◆ To do: Your job with the data below: print everything from the line that holds "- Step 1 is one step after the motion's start" down to the line that holds "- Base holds", ends included, exactly, and nothing else.

◆ Supplied data:
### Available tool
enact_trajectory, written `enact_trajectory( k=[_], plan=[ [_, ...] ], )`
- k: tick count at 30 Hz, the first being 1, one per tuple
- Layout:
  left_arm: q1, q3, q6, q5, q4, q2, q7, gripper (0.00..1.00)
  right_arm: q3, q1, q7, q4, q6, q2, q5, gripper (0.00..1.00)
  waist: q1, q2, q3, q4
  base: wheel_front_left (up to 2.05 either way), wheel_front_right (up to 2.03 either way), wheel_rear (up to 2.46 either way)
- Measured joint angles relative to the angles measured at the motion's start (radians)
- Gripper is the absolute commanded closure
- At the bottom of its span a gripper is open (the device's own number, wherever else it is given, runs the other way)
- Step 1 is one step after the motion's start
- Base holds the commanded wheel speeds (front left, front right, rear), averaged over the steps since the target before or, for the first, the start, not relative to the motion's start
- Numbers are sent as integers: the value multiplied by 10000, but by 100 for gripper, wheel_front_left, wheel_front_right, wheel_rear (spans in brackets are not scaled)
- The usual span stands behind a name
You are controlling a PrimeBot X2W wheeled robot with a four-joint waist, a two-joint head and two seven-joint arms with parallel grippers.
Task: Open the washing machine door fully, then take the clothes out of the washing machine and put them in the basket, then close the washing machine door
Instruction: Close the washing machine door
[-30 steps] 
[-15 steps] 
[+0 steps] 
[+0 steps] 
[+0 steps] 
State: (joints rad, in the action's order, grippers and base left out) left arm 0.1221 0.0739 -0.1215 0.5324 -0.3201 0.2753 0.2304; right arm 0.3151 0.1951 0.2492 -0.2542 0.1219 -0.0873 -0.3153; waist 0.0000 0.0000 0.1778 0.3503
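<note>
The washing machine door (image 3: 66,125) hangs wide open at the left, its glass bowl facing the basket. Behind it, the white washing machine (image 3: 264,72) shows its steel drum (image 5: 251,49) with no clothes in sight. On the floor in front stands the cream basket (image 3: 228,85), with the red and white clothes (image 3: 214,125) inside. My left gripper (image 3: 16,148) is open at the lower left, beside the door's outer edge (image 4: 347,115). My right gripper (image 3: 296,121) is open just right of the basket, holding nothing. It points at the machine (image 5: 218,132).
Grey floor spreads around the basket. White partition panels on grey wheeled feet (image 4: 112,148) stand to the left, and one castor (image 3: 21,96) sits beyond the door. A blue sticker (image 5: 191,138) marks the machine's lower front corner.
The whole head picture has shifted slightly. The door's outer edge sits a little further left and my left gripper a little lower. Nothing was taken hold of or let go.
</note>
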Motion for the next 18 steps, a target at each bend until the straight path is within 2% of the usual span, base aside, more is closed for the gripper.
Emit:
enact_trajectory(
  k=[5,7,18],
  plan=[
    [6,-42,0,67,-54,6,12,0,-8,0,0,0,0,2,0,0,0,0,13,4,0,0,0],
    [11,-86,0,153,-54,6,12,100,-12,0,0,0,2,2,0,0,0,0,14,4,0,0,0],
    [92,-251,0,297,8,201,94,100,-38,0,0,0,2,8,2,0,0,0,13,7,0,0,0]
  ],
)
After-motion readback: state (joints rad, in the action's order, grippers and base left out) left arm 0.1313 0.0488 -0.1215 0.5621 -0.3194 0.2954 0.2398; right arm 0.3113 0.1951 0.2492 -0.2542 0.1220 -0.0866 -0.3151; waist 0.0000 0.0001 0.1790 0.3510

◆ Expected output:
- Step 1 is one step after the motion's start
- Base holds the commanded wheel speeds (front left, front right, rear), averaged over the steps since the target before or, for the first, the start, not relative to the motion's start

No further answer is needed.